- Born: Keith McIvor 2 March 1968 Balerno, Scotland
- Died: 19 September 2025 (aged 57)
- Occupations: Record producer; DJ;

= JD Twitch =

Scottish DJ and producer (1968–2025)

Keith McIvor (2 March 1968 – 19 September 2025), better known as JD Twitch, was a Scottish DJ, record producer and label founder, best known as one half of the duo Optimo with Jonnie Wilkes. Active in club culture from the late 1980s, he was a central figure in Glasgow's dance scene and became internationally recognised for his eclectic, genre-crossing approach to DJing.

== Early life ==
McIvor was born in 1968 in the village of Balerno on the outskirts of Edinburgh, where he was also raised. He moved to Glasgow in 1986 to attend university. He became involved in club culture across both cities, initially DJing electro and EBM in Edinburgh before embracing house and techno during the acid house era.

== Career ==
In the early 1990s, McIvor co-founded the club night Pure, which became a key event in Scotland's early house and techno movement.

=== Optimo ===
In 1997, McIvor and Wilkes launched Optimo (Espacio), a Sunday night event at Glasgow's Sub Club named after the Liquid Liquid track "Optimo". Described as "one of Glasgow's most beloved club nights", it ran until 2010 and became renowned for its adventurous programming and hosting artists including LCD Soundsystem, TV on the Radio, Grace Jones, and Lee "Scratch" Perry. According to DJ Mag, "the party set a new standard for clubbing with its fearless programming and inclusive policies, pushing everything from techno, electro, and post-punk to disco, funk and even pop classics with a chaotic and experimental spirit."

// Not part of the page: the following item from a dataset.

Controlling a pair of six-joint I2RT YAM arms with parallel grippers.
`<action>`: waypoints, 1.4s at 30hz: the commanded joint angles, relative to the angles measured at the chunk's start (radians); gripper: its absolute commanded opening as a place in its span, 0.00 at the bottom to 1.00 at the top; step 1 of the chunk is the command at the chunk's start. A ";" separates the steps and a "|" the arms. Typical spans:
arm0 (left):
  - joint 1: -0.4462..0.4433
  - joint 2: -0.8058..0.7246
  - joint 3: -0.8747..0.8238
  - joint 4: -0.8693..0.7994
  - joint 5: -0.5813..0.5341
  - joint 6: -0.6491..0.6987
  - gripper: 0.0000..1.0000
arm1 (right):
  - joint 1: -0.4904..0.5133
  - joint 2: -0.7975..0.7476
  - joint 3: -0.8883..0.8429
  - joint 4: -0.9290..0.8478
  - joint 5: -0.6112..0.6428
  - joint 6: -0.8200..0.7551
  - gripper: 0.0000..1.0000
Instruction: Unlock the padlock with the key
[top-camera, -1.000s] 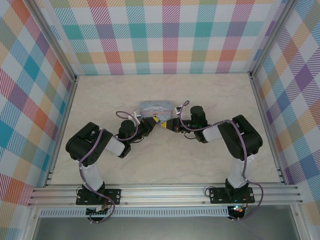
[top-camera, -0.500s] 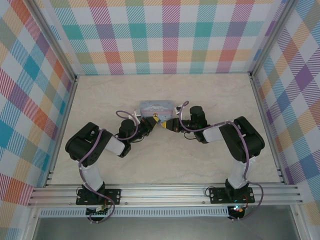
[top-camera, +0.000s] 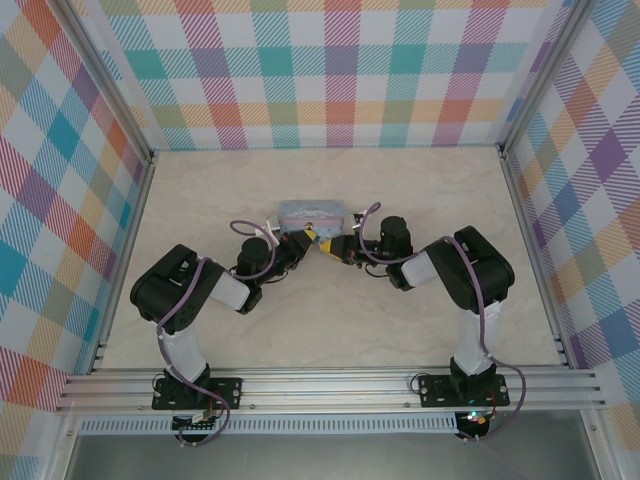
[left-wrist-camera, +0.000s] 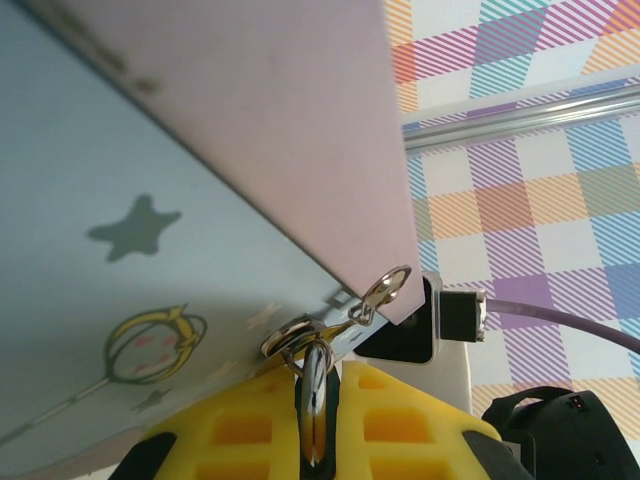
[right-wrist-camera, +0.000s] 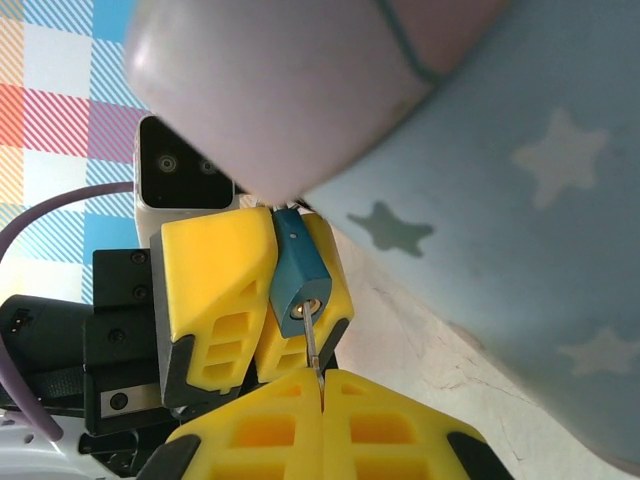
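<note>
Plaid walls (top-camera: 340, 70) box in a pale table (top-camera: 330, 330), and at its middle the two arms meet nose to nose just in front of the tin (top-camera: 312, 212). The left gripper (left-wrist-camera: 315, 405) is clamped nearly closed on the padlock (right-wrist-camera: 297, 270). The right wrist view shows its blue body pinched between the yellow fingers (right-wrist-camera: 215, 290), right under the tin's rounded corner, with the keyhole (right-wrist-camera: 306, 309) end facing the other arm. In the left wrist view a silvery piece, likely the shackle (left-wrist-camera: 316, 385), runs up from those pads to the hasp (left-wrist-camera: 290, 337) on the tin. The right gripper (right-wrist-camera: 322, 400) is fully closed on the key (right-wrist-camera: 313, 350), whose thin shaft runs straight from the pads to the keyhole. The tip is at or just inside it; how deep I cannot tell. So the step in hand looks like insertion. Next, by my reading, the right arm should push the key home along the line of the shaft, then twist the wrist to turn it. Meanwhile the left should hold the body steady so the lock does not swing on the hasp. Any sideways drift could bend so slim a key or pop it out.
</note>
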 joint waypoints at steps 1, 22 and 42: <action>-0.059 -0.030 0.030 0.064 0.256 0.024 0.00 | 0.015 -0.015 0.035 0.109 0.041 -0.011 0.03; -0.048 -0.016 0.010 0.031 0.331 0.063 0.00 | -0.084 -0.095 0.008 -0.083 0.013 -0.230 0.03; -0.045 -0.013 0.017 0.047 0.300 0.039 0.00 | -0.099 -0.126 -0.049 -0.056 0.028 -0.222 0.03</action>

Over the next 15 years, they toured internationally, performing at numerous clubs and festivals while holding residencies at venues such as The Berkeley Suite in Glasgow and Phonox in London. McIvor also organized events in Glasgow such as Bucky Skank, focused on Jamaican sound system culture (with Wilkes), and So Low, centered on industrial, cold wave, minimal synth and related genres. Several of these events also supported local food banks.

In 2024, the duo marked the 25th anniversary of their club night with a two-part double-vinyl compilation. Reviewing the release for DJ Mag, Kristan J. Caryl called Optimo 25 "the sound of history" that distilled the energy of more than 500 events into a "snapshot of the music they believed in then and stand by now."

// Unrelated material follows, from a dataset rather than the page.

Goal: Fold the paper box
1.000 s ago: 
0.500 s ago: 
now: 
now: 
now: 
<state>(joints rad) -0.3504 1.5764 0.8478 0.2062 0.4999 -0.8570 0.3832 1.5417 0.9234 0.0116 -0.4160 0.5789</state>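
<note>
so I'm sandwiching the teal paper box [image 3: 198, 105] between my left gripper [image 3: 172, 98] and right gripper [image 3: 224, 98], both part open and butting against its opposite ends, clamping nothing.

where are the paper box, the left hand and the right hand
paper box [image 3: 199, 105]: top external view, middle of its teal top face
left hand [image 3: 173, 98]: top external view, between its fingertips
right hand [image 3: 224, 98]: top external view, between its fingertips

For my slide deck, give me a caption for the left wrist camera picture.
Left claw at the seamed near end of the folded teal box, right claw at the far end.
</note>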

=== Production and label work ===
McIvor also gained recognition as a solo artist, with releases on labels including Let's Get Lost, Juno Records, and Heavenly Recordings. He spent a short period signed to Matador Records in the early 2000s. He was an active producer and remixer, credited with over 100 remixes for artists such as Franz Ferdinand, Róisín Murphy, Manic Street Preachers, and Florence + the Machine. He often worked under temporary aliases including Tomorrow the Rain Will Fall Upwards, This Is Belgium, and Betty Botox.

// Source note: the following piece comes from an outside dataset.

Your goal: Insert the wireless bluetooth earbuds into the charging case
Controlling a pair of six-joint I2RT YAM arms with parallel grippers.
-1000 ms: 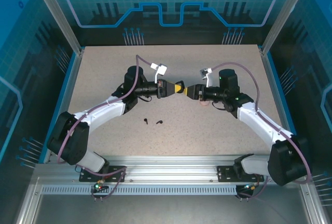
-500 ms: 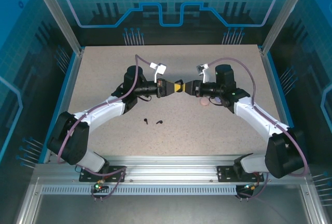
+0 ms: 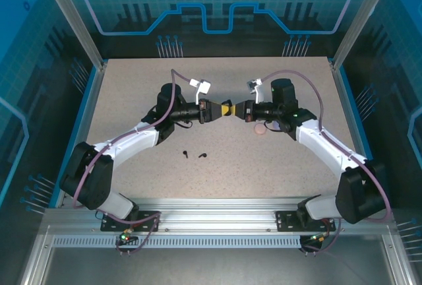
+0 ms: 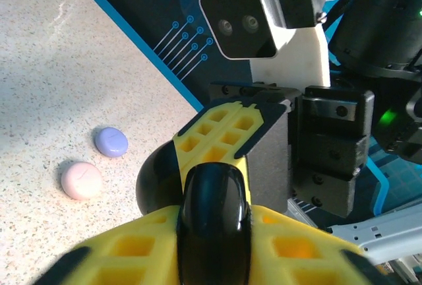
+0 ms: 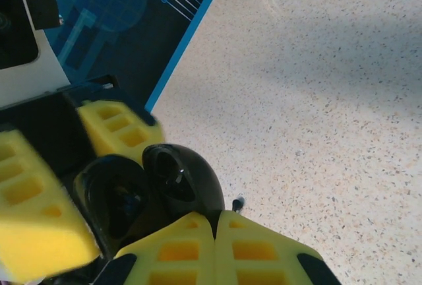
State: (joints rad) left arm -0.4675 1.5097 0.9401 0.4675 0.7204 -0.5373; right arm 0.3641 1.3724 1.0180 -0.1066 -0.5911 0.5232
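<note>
I have both arms meeting nose to nose above the middle of the table (image 3: 283, 173). The black case (image 4: 214, 199) hangs in the air between them with its lid swung open. It sits between the yellow fingers of the left gripper (image 3: 227, 109); I cannot tell whether they press on it or stand slightly off. The right gripper (image 5: 214, 225) has its fingers squeezed together, tips right against the edge of the open lid; I cannot make out whether a rim is pinched there. The black earbuds (image 3: 186, 154), two of them, lie loose on the table in front of my left arm, well apart from the case. A pink case (image 4: 81, 179) and a purple case (image 4: 111, 142) rest just beside each other on the table, near the right wrist.
</note>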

McIvor founded the label Optimo Music and its sub-imprints (Optimo Music Digital Danceforce, Optimo Trax, So Low, and Against Fascism Trax), releasing a wide range of material including the Brazil-focused Selva Discos. The label was known for its diverse and experimental catalogue that included releases by Factory Floor, Chris Carter, and Saint Sappho. Optimo also curated notable compilations such as How to Kill the DJ (Part Two).

In 2019, McIvor curated the soundtrack to Beats (2019), a film set in Scotland's 1990s rave scene.

== Illness and death ==
In July 2025, McIvor announced that he had been diagnosed with an untreatable brain tumour. He died at the Prince and Princess of Wales Hospice in Glasgow, on 19 September 2025, aged 57.